In this report, the Compact outlines 4 key “public policy opportunities.” These opportunities include the following: (1) “Align Higher Education with Workforce Needs,” (2) “Financial Access to College,” (3) “State Support for Higher Education,” (4) and “Multiple Pathways to Higher Education” (2). In his 2011 Symposium “Maine’s Shifting Labor Market Landscape,” John Dorrer provided employment data that substantiates the policy opportunities discussed in the Compact’s report. For instance, Dorrer noted that in Maine employment increasingly requires a bachelor’s degree or higher. Between 1990 and 2009 the number of “employed” Maine residents with post-secondary degrees increased from 20.9% to 29.4% while those with only a high school diploma or less decreased from 52.2% to 36.9%. These trends are reflected in the types of jobs most in demand in Maine. As of 2011, the largest number of job postings was for registered nurses (2,255) and retail salespersons (1,777). The top four skills most in demand were those related to “sales” (2,389), “marketing” (1,488), “mentoring” (726), and “information systems” (563).
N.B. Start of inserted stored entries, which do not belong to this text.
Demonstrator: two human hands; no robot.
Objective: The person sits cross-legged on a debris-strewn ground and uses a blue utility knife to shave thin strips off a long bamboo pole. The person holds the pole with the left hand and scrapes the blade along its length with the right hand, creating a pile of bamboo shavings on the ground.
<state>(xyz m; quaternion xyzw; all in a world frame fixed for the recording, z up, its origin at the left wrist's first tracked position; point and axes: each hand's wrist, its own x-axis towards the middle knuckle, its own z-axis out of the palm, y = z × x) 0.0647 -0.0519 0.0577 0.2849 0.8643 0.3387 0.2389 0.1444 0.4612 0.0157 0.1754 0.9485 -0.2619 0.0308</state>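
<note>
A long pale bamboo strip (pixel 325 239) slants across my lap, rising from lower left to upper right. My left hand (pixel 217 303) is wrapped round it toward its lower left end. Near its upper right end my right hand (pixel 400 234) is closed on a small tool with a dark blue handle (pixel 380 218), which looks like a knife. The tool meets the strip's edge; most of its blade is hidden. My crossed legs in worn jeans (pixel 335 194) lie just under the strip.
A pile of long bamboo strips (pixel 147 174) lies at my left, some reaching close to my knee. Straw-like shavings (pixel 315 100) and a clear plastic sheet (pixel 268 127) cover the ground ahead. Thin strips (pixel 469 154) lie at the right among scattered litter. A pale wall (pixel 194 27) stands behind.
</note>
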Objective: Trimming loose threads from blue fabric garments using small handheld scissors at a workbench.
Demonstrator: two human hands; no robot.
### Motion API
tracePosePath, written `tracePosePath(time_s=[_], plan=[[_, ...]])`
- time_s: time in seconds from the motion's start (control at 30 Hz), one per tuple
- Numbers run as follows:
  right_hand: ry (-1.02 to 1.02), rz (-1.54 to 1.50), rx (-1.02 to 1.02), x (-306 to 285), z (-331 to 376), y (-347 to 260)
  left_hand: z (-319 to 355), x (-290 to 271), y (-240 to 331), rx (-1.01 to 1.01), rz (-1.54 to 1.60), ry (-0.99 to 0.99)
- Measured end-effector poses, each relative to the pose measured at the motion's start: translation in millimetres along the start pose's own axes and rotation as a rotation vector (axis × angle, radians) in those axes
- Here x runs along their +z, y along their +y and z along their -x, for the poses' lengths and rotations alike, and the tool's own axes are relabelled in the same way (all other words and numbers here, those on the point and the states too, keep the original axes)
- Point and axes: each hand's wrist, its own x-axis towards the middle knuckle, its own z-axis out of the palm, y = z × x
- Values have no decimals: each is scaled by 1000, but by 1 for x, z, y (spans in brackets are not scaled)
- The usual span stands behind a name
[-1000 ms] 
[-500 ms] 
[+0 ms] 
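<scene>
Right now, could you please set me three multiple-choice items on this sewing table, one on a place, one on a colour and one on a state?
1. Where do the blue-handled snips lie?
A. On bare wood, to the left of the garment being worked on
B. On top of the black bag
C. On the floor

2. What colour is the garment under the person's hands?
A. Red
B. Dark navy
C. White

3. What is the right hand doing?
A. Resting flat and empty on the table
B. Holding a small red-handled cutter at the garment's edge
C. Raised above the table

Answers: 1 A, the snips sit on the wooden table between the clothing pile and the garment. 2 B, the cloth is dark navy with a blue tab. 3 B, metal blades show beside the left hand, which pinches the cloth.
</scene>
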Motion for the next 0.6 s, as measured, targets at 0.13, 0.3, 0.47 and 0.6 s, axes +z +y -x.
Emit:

When these statistics are juxtaposed with the information provided in the Academy’s “Humanities Report Card” and other related research, the possibilities for advancing English Studies in the state of Maine are apparent. For example, the “Humanities Report Card” notes the following: 84% of “humanities majors” report “a year after college graduation” that “they are satisfied with their choice of major”; taking “more humanities courses” is aligned with a “greater probability of civic engagement”; humanities majors are distributed “throughout different economic sectors,” such as the following: “Management and professional,” “Office and Administrative,” “sales,” and “services” (“Humanities”). Even this limited snapshot suggests that the humanities align well with the future job prospects in Maine. This link is further illustrated in Sheryl Fontaine and Stephen Mexal’s research examining how an English major benefited those California State alumni who completed an English degree. In their research, Fontaine and Mexal found that English majors developed “habits of mind” that were a benefit to their careers. These habits of mind included the following: (1) the ability to “write and use correct grammar,” (2) evaluate information, (3) “see from others’ perspectives,” and (4) understand literature (371). These alumni used these habits and abilities in a wide variety of occupations as diverse as business, health, and education. From this brief review, it seems clear that English studies and the skills central to its subdisciplines will prove essential in Maine’s evolving job market.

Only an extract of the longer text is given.